Pages: 244pp, 2002 edition
Gonzo Marketing is a knuckle-whitening ride to the place where social criticism, biting satire, and serious commerce meet and where the outdated ideals of mass marketing and broadcast media are being left in the dust. As master of ceremonies at the wake for traditional one-size-fits-all marketing, Chris Locke has assembled a unique guest list, from Geoffrey Chaucer to Hunter S. Thompson, to guide us through the revolution that is rocking business today, as people connect on the Web to form powerful micromarkets. These networked communities, based on candour, trust, passion, and a general disdain for anything that smacks of corporate smugness, reflect much deeper trends in our culture, which Locke illuminates with his characteristic wit.

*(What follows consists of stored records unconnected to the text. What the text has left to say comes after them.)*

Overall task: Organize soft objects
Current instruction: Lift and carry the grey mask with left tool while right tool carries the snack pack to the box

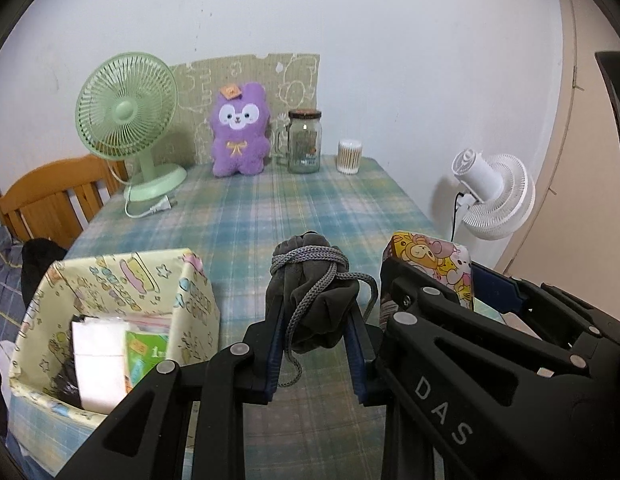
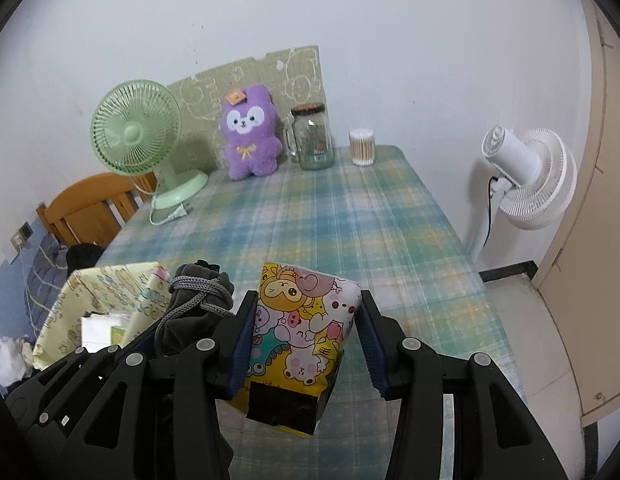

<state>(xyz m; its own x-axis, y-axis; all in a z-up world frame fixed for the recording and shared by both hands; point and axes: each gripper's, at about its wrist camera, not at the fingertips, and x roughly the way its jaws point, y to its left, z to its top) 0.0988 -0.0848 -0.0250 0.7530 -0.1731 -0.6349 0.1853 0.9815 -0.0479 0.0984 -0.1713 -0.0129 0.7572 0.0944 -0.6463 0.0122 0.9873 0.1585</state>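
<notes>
Holding: left gripper [image 1: 316,320] fingers pinch a grey pouch [image 1: 314,304], centre frame, clear of the bench [image 1: 270,216].
Right: right gripper [image 2: 306,344] fingers clamp a cartoon pack [image 2: 302,332], also lifted.
Box: patterned box [image 1: 190,304], lower left, already has tissues and packets inside.
Left to do: both items probably go in the box; plush [image 1: 238,132] at the back looks untouched.

Both wrist views look steeply down the plaid table [image 1: 270,208] toward the wall, side by side, sharing it
</notes>
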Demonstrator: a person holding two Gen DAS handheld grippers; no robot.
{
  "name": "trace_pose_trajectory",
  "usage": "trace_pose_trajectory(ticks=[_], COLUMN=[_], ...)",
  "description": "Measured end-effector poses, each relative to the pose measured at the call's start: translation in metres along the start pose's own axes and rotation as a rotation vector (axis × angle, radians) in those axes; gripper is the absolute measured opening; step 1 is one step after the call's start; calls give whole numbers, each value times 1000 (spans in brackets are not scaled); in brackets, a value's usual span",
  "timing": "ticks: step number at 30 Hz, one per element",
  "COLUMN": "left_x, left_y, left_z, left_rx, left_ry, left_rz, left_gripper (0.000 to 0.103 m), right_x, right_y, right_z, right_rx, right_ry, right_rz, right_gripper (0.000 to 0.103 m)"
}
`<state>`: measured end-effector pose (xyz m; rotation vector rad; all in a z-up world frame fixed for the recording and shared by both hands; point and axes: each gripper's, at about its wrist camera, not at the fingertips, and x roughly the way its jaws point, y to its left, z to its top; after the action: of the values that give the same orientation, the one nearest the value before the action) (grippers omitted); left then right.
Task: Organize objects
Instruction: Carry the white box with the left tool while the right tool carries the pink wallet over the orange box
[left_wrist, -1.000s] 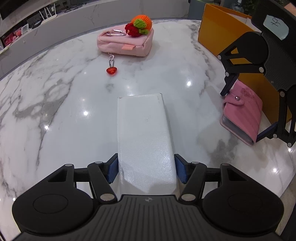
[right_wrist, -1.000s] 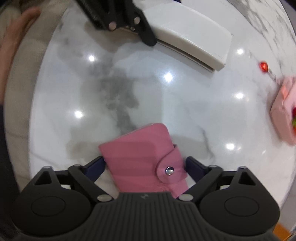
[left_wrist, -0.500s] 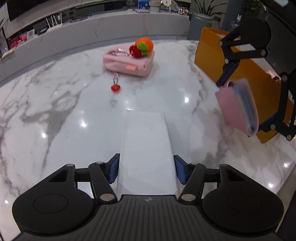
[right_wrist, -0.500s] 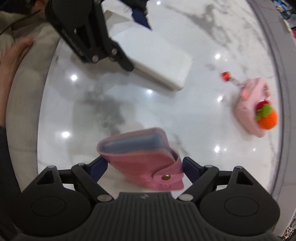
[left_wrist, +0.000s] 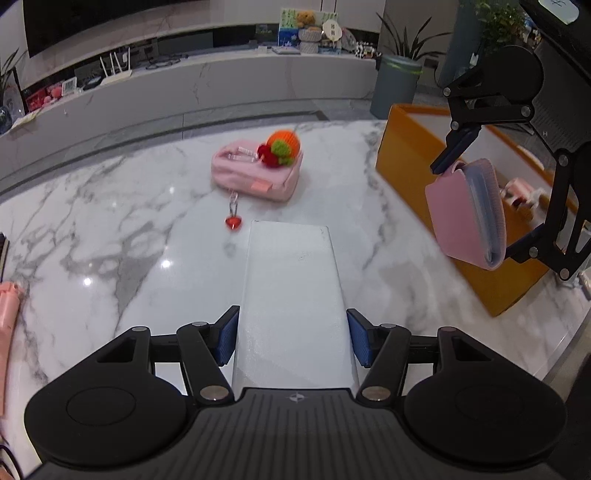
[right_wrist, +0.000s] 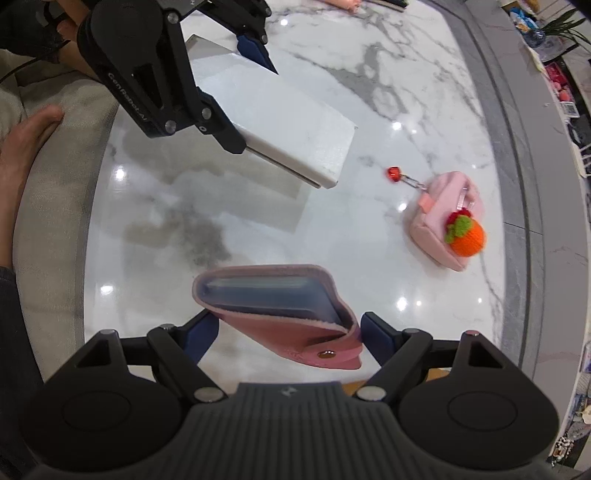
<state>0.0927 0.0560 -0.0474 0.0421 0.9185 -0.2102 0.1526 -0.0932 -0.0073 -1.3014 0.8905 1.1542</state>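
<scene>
One orange box (left_wrist: 413, 162) is standing open at the far right of the marble table (left_wrist: 110, 240), and small pinkish items inside it are showing only as a blur. Farther back, near the middle of the table, a pink pouch (left_wrist: 255, 173) is lying with a crocheted orange-and-red charm (left_wrist: 280, 147) resting on top and a red heart pendant (left_wrist: 233, 222) trailing on a chain toward the near side. A pink object (left_wrist: 9, 314) is peeking in at the left edge, too cropped to identify. The left gripper (left_wrist: 291, 341) is clamping a flat white box (left_wrist: 291, 295) between its blue pads, the box lying lengthwise straight ahead of it. The right gripper (right_wrist: 288, 334) is gripping a pink snap-button card holder (right_wrist: 280, 321) by its sides, holding it tilted in the air over the table in front of the orange box's near wall, with the card sleeves facing outward.
</scene>
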Motion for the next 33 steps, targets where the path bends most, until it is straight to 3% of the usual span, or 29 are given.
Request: trace_pose_trajectory(ticks=[8,16,24,33], left_x=[-16,0,42,92], left_y=[-39,-111,-173,-195], left_z=[49,106,146,157], left_rx=[69,167,200,155], left_ry=[-68,-119,-133,-109], left_rz=[-32,-108,-182,-220], left_gripper=[69,69,69,69], right_x=[-48,-84,-73,-43], right_y=[-15,-35,-46,-59], right_z=[-24,-80,-143,-188], right_rx=[58,144,206,228], right_ry=[-22,-23,16,45], right_rz=[-80,-141,-140,-135], right_gripper=[84,84,84,84])
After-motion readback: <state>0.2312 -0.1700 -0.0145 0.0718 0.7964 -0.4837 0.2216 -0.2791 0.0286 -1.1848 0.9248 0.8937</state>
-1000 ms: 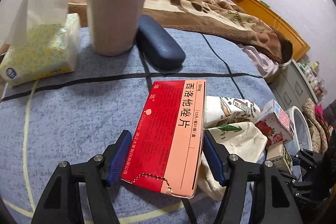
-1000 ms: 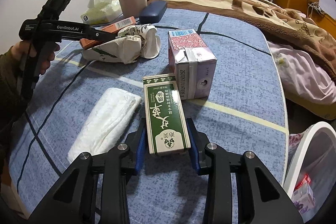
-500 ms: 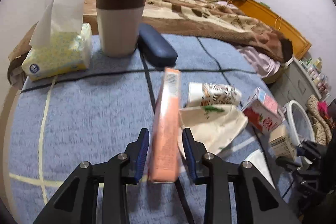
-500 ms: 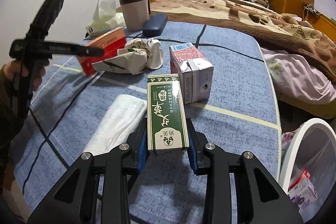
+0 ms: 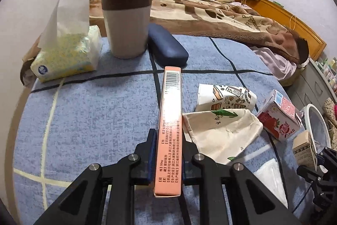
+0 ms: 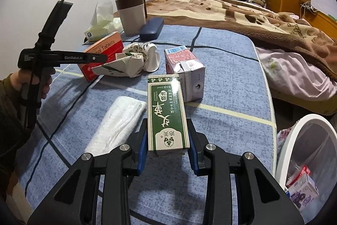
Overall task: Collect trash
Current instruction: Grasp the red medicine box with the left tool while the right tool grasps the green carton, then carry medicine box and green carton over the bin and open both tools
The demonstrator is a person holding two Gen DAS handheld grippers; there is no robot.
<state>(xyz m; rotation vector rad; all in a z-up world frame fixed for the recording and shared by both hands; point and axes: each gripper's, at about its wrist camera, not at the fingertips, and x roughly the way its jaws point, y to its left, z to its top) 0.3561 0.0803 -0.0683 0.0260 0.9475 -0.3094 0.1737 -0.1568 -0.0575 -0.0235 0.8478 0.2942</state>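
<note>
The left tongs [image 5: 166, 158] are clamped edge-on around a tablet box [image 5: 170, 130], a hand [image 6: 34, 81] gripping their handle. The right tongs [image 6: 167, 148] are pressed on a green carton [image 6: 167, 113], held level.

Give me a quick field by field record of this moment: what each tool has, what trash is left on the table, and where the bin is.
left tool: shut on red tablet box, held on edge
right tool: shut on green box
trash on table: crumpled paper cups, pink carton, folded white pad
bin: white, off the table's right edge, cartons inside
non-trash: mug, tissue pack, blue case
</note>
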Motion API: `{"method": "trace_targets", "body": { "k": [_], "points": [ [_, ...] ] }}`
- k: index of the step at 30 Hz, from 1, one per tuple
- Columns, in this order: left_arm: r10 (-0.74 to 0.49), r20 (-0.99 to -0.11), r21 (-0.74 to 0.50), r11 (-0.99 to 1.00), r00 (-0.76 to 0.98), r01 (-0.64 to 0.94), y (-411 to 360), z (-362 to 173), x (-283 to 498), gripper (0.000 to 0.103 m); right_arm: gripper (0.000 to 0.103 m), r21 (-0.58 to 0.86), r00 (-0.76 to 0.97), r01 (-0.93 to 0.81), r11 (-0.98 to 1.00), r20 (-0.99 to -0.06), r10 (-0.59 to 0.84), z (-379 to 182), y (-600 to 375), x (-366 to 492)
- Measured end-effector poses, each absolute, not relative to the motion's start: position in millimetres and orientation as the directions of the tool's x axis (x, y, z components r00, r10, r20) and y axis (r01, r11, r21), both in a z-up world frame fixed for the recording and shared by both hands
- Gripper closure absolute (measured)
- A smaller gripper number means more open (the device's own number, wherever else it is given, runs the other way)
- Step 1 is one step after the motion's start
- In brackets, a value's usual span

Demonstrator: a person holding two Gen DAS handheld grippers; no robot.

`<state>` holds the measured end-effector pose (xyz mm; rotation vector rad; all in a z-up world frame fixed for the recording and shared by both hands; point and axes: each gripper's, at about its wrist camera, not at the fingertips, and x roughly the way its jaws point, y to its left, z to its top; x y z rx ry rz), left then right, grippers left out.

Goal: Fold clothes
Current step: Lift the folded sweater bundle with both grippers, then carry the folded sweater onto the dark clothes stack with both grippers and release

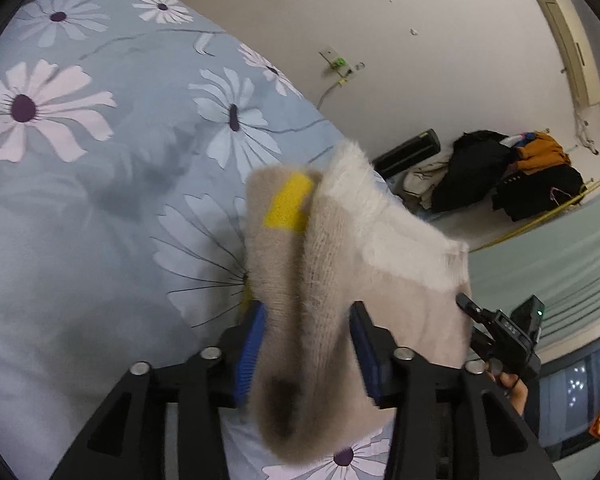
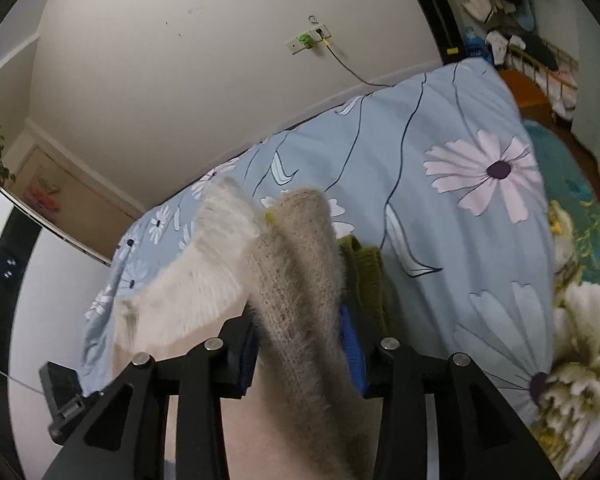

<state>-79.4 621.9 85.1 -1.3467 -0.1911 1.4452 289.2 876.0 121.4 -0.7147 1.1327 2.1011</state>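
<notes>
A fuzzy beige and cream sweater (image 1: 332, 264) with a yellow patch (image 1: 288, 206) is held up above a blue floral bedspread (image 1: 100, 168). My left gripper (image 1: 306, 344) is shut on a bunched fold of it between its blue pads (image 1: 252, 352). My right gripper (image 2: 300, 354) is shut on another fold of the same sweater (image 2: 296, 280), which drapes down between the fingers. The right gripper also shows in the left wrist view (image 1: 500, 336), at the sweater's far edge. An olive green part (image 2: 366, 276) hangs beside the sweater.
The bedspread (image 2: 440, 208) covers the bed along a white wall with a socket and cable (image 2: 312, 40). A pile of dark and orange clothes (image 1: 512, 172) lies past the bed's end. A teal floral blanket (image 2: 576, 280) lies at the right.
</notes>
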Motion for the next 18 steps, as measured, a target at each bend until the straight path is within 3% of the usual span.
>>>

Just as gonzo journalism rose in response to "objective" news standards that claimed to foster fairness but in practice discouraged writers from speaking their minds in their own voices, so too does gonzo marketing call for a similar response to assumptions about consumer behaviour that no longer relate to how people actually live their lives.
Gonzo Marketing is not yet-another nostrum for hoodwinking the unwary. It's about market advocacy. It describes how "the artist formerly known as advertising" must do a 180. It's about transforming the marketing message from "we want your money" to "we share your interests". It's about tapping into, listening to, and even forming alliances with emerging on-line markets, who probably know more about your company than you do. It's a hip-hop cover of boring old best practices played backwards. The paradox is that companies that support and promote these communities can have everything they've always wanted: greater market share, customer loyalty, brand equity.